> Exercise details
Every line of the entries below that mentions "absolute" is to be copied out.

> Material for the task
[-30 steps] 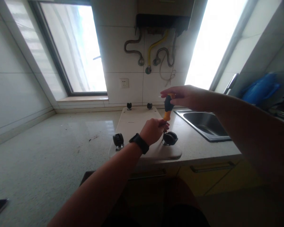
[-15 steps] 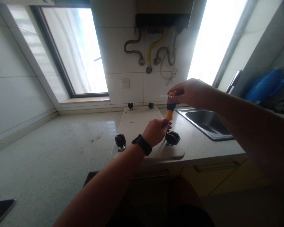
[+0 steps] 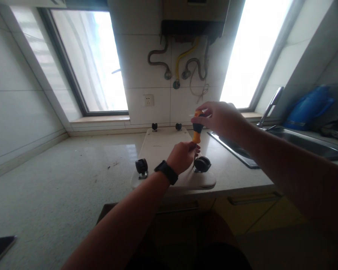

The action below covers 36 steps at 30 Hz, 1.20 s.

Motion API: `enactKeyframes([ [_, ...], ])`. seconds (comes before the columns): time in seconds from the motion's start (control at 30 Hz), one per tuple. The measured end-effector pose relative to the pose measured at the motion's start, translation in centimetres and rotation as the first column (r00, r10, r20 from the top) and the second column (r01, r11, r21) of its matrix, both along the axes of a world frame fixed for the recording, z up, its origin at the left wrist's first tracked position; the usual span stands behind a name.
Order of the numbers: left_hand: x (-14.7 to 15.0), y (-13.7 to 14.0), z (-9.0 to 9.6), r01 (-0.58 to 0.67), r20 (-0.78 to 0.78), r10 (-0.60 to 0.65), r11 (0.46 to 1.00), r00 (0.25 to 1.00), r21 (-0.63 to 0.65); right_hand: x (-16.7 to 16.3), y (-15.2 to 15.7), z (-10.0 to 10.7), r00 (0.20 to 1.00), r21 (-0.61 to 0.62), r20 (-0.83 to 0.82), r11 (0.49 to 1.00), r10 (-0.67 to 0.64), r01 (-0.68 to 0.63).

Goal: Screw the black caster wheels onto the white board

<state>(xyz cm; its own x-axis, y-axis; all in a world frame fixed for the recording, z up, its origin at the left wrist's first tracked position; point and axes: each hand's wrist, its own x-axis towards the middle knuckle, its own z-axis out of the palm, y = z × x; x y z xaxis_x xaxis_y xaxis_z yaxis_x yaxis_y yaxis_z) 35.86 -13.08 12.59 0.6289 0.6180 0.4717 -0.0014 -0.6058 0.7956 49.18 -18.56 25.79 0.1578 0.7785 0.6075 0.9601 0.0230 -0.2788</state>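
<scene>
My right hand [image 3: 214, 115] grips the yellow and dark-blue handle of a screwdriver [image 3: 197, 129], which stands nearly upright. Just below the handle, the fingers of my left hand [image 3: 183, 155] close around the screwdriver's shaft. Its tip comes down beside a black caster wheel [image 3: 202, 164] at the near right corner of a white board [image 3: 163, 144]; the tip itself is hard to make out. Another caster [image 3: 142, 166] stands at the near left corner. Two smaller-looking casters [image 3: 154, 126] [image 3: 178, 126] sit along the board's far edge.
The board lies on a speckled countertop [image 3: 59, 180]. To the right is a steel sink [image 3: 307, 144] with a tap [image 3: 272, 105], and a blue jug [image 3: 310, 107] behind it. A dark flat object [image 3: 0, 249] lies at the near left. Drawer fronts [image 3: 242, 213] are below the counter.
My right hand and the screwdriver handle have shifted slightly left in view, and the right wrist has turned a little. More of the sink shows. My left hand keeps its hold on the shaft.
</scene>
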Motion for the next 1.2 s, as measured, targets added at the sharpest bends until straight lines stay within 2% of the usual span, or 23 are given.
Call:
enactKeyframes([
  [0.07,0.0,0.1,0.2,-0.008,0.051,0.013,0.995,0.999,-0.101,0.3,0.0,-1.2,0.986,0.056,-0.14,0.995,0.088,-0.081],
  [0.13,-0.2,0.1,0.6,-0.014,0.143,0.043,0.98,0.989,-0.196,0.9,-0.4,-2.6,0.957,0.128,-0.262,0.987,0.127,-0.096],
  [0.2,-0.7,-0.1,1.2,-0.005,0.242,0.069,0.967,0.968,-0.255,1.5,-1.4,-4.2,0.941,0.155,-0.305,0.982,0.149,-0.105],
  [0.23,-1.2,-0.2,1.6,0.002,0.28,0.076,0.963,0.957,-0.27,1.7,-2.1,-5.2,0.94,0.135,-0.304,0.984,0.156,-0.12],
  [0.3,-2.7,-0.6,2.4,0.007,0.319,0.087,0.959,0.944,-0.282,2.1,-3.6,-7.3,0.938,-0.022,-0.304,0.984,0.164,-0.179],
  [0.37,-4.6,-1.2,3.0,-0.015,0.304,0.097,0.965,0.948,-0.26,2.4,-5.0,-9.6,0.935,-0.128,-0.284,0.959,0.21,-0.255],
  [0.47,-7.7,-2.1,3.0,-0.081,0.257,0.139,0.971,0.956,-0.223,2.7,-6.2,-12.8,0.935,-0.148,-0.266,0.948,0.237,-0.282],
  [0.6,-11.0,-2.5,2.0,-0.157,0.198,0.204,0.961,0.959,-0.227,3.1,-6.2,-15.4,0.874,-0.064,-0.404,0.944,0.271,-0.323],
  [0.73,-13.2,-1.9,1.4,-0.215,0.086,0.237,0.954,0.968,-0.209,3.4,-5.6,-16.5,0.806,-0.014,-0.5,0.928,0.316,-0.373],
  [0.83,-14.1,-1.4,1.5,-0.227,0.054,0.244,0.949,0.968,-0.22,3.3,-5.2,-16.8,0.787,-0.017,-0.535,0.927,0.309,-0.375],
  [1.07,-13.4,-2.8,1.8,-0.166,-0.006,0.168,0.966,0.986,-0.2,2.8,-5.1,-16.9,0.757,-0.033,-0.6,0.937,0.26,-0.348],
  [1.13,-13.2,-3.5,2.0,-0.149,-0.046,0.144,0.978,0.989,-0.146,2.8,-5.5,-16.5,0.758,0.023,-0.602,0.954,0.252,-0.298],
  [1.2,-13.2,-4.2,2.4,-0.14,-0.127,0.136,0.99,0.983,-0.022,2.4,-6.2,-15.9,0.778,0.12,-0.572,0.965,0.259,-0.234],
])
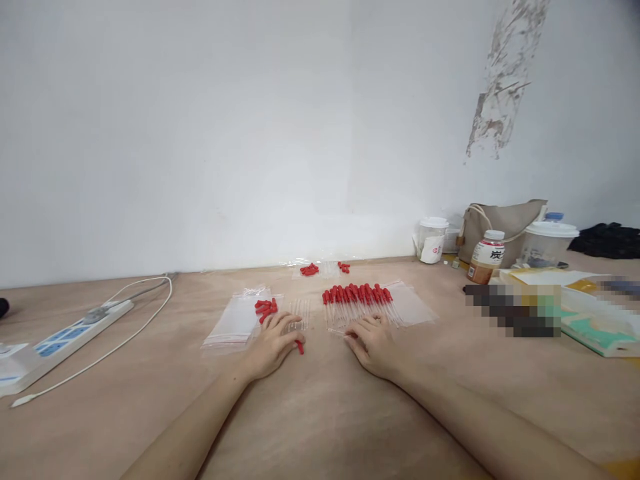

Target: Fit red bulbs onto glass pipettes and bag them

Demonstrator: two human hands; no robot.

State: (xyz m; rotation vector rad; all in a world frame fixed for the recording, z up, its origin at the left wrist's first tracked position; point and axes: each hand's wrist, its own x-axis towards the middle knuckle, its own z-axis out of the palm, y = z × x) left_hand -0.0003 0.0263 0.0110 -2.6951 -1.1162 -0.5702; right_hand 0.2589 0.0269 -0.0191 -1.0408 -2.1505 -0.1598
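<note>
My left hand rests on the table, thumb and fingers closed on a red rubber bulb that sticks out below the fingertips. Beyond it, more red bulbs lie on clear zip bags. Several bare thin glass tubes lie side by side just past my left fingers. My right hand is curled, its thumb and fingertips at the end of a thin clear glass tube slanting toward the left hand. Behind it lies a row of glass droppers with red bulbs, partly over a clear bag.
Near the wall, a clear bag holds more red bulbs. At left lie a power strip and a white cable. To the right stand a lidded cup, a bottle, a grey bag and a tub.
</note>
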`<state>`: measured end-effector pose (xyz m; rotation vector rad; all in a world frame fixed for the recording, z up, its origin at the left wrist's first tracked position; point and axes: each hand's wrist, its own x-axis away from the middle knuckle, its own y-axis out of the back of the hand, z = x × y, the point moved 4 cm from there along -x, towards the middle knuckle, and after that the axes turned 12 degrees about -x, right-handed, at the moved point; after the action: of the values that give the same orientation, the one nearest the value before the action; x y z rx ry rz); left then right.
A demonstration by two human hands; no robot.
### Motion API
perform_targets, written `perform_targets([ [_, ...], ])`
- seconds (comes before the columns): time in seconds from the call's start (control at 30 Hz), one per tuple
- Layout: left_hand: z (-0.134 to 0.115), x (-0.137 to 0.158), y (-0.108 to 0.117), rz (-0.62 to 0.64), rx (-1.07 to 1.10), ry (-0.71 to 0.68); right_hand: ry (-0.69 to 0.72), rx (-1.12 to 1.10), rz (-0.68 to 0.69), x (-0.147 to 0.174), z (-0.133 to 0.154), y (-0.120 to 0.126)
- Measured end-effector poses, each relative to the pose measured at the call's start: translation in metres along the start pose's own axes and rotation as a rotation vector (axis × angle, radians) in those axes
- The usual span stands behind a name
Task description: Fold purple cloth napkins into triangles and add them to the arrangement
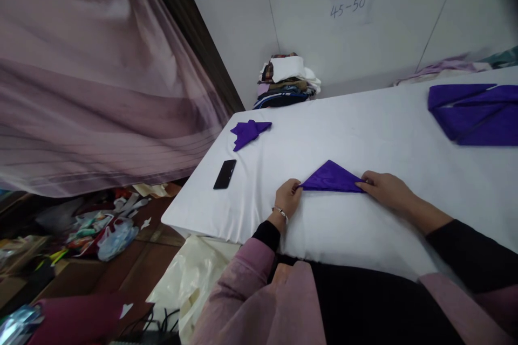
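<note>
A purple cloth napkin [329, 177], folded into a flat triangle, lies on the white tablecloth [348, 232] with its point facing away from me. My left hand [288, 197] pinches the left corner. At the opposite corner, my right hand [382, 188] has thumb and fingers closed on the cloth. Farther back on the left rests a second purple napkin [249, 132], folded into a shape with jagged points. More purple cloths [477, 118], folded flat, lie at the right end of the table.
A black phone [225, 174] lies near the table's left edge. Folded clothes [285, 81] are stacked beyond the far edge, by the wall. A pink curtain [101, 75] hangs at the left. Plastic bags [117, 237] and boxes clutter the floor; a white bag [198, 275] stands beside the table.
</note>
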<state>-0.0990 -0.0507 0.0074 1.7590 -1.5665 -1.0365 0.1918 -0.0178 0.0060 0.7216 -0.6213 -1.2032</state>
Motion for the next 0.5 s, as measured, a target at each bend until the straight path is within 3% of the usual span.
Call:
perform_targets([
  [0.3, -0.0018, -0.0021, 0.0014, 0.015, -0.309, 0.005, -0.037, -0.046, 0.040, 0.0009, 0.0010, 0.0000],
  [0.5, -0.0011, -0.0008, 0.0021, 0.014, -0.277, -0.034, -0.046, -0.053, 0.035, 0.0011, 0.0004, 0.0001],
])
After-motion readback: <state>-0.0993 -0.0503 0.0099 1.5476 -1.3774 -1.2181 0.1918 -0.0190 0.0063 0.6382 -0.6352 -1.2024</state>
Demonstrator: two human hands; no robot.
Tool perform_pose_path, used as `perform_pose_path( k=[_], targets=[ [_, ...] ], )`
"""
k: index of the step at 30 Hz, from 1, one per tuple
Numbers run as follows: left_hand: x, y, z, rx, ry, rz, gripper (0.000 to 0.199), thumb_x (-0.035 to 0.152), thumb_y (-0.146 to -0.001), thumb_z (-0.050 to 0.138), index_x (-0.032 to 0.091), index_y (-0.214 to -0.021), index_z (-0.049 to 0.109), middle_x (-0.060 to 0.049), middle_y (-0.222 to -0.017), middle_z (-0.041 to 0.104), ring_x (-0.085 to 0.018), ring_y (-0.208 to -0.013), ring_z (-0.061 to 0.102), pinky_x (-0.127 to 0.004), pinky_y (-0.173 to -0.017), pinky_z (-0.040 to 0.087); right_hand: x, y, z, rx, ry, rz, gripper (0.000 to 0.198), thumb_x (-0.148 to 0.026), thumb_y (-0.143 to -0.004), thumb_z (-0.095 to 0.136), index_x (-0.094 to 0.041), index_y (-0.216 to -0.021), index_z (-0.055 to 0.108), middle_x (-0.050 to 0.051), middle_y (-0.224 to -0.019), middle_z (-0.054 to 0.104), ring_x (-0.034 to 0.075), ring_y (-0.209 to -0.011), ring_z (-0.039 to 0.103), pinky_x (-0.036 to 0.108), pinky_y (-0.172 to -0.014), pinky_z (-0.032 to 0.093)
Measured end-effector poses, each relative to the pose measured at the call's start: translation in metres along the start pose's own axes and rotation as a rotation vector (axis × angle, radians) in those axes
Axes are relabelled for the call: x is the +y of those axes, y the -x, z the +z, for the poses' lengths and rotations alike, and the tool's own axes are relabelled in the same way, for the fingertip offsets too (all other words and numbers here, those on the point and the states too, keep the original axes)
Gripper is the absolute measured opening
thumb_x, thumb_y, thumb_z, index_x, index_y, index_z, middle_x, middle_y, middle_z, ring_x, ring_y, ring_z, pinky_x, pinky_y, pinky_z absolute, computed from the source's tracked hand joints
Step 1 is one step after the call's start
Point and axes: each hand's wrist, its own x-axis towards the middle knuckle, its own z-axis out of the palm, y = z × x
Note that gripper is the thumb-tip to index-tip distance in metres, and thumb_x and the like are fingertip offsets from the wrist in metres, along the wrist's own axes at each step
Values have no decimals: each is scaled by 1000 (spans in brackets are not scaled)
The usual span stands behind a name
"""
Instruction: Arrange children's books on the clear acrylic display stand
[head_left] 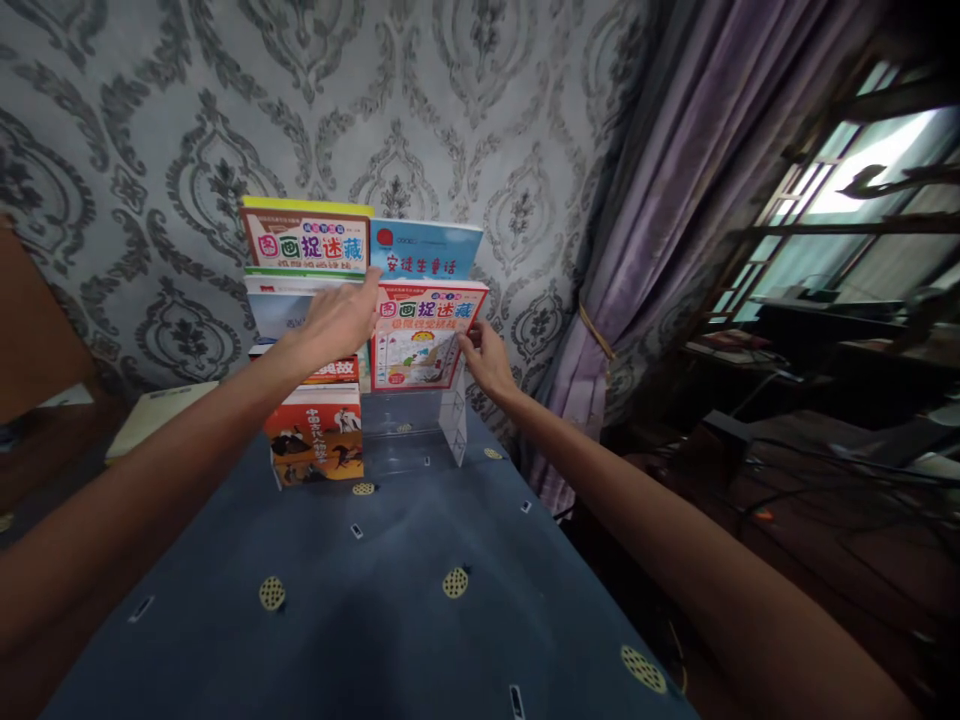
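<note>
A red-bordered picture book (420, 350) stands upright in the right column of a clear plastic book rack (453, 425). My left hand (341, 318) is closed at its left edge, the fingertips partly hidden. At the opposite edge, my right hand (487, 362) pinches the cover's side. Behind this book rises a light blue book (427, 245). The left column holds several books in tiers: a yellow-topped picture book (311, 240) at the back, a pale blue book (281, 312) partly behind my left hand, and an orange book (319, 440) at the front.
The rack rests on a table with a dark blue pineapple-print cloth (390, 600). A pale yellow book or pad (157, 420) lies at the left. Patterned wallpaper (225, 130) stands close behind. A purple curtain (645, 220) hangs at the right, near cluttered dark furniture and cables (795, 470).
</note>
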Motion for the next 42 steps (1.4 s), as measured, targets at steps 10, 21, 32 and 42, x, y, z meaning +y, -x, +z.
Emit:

> Your solution
Gripper is the absolute measured opening
thumb_x, thumb_y, thumb_z, index_x, index_y, index_z, middle_x, middle_y, middle_z, ring_x, ring_y, ring_z, pinky_x, pinky_y, pinky_z absolute, computed from the source's tracked hand joints

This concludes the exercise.